Housing Reform 1
Housing reforms began in China with a sizable rent increase, followed by subsidized purchases of old and new public-owned housing by its tenants. The administration of housing construction and sales was split in order to meet varying consumer demands. Current government policy categorizes housing as commodity, low-profit, cost-balance and standard. Commodity housing is generally well constructed and priced beyond average affordability. The other three categories are government-subsidized to various degrees. As an official from the Hunan Provincial Department of Land and Resources explained, " This policy confines the minority, high-income earners to the purchase of commodity housing at market prices. At the same time it enables the majority, low-and medium-income earners to buy housing in the low-profit, cost-balance and standard categories. This policy has proven decisive in propelling residential housing construction in China."

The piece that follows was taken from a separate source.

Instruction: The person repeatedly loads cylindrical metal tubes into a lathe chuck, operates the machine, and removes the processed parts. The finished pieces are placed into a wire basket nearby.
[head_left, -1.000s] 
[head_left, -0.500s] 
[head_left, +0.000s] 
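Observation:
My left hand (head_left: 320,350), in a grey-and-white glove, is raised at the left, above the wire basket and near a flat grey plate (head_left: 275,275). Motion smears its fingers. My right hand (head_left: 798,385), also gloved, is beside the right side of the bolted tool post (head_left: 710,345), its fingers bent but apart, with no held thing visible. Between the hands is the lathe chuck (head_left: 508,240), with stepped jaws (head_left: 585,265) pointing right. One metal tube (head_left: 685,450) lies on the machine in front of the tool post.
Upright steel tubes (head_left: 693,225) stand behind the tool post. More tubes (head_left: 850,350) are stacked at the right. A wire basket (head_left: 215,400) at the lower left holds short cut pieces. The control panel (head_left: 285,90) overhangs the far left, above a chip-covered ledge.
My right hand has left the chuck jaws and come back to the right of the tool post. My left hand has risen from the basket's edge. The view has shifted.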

Throughout the process of commercializing housing, the Chinese government has followed the principle of " feeling the way across the river." It has accomplished this by conducting pilot experiments prior to publicly promoting and new policy and its measures. One example is the policy that allows for government-subsidized private purchases of public-owned housing. In 1982 Jiangsu's Changzhou, Jinlin's Sipping, Henan's Zhengzhou and Hubei's Shashi were pilots for trial subsidized private purchases of newly built public-owned housing. This method of private apartment purchase worked on the basis of the government's contributing one-third of relevant construction costs and the other two-thirds being shared between the individual and relevant work units. The scheme subsequently went into operation in Beijing, Tianjin, Shanghai and over 80 cities in 23 provinces and autonomous regions. It was promoted across the entire country in 1994.